### The task
Set out exactly, line by line, the stretch of data below that begins at the line containing "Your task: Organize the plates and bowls" and ends at the line containing "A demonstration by", with both ends kept.
(Materials provided begins)
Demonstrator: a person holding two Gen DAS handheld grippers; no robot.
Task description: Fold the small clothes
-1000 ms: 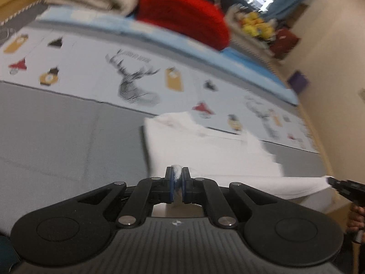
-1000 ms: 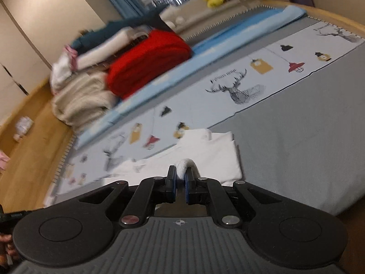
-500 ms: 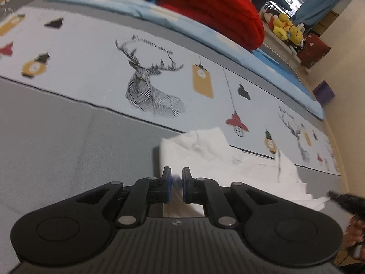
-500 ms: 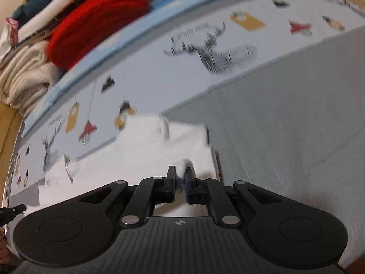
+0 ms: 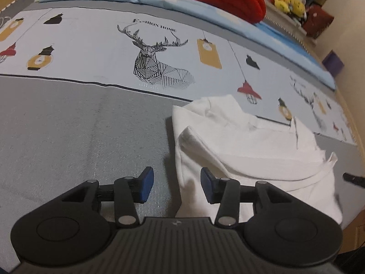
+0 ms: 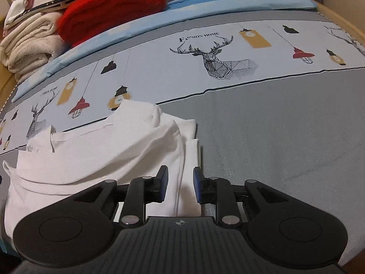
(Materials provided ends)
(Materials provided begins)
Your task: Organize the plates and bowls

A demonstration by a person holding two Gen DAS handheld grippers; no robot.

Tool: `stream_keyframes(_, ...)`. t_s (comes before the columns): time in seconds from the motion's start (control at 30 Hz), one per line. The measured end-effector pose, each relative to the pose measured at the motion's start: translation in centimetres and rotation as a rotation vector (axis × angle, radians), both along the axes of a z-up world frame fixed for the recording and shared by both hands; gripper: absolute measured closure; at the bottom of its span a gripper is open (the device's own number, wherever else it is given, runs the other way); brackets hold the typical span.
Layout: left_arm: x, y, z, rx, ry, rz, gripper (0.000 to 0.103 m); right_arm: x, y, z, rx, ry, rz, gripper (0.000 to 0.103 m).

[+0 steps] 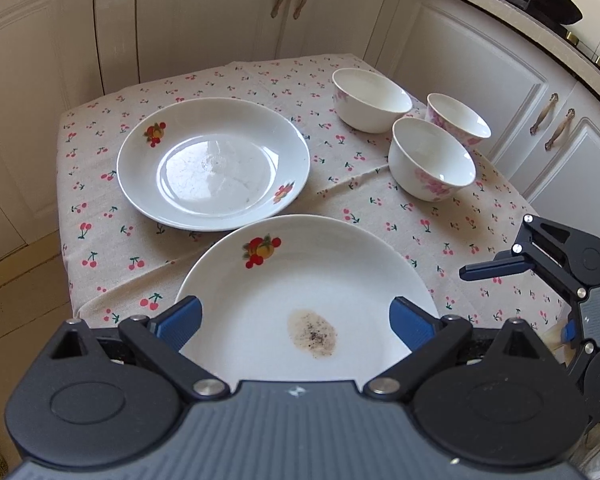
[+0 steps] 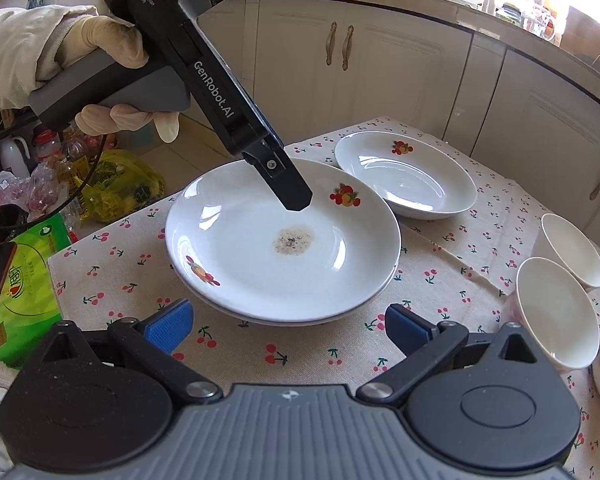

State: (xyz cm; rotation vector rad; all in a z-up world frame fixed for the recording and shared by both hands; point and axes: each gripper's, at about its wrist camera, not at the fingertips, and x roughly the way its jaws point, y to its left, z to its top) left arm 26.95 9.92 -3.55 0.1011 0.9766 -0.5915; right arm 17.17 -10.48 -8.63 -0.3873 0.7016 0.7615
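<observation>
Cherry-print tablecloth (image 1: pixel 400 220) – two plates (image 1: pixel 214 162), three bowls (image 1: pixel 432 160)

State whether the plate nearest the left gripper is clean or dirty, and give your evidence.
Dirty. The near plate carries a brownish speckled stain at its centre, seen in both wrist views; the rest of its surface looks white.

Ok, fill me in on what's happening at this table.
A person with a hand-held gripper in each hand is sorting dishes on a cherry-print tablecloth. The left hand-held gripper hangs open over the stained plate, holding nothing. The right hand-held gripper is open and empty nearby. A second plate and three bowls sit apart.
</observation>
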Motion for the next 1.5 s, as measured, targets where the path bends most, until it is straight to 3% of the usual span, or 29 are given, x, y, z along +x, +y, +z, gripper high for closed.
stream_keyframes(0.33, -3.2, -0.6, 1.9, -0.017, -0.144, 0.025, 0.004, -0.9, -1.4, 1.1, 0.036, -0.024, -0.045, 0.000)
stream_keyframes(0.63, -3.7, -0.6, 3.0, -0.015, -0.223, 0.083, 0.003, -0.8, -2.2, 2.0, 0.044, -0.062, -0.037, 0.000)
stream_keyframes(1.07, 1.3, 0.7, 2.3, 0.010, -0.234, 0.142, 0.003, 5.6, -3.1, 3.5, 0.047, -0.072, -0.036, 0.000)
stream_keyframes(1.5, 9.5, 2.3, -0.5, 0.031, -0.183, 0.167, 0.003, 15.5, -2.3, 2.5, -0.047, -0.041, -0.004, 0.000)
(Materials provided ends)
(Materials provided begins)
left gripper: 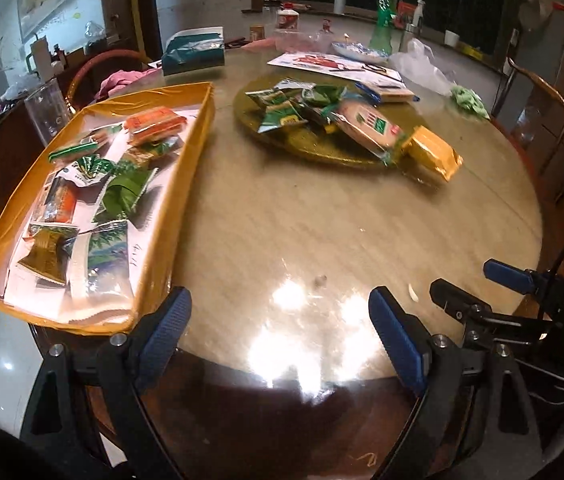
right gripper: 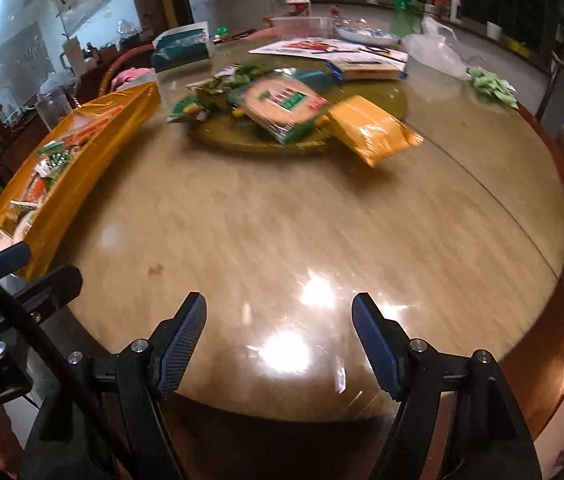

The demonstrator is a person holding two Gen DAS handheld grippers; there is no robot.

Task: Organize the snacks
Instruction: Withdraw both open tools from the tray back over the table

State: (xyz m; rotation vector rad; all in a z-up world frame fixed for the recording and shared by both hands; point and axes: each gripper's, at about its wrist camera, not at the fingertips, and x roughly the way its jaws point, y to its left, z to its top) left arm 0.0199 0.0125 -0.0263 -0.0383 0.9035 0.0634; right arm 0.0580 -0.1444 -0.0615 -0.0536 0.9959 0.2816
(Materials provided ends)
### Response to this exercise
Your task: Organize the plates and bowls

A demonstration by a person holding two Gen DAS handheld grippers; no robot.

This concludes the exercise.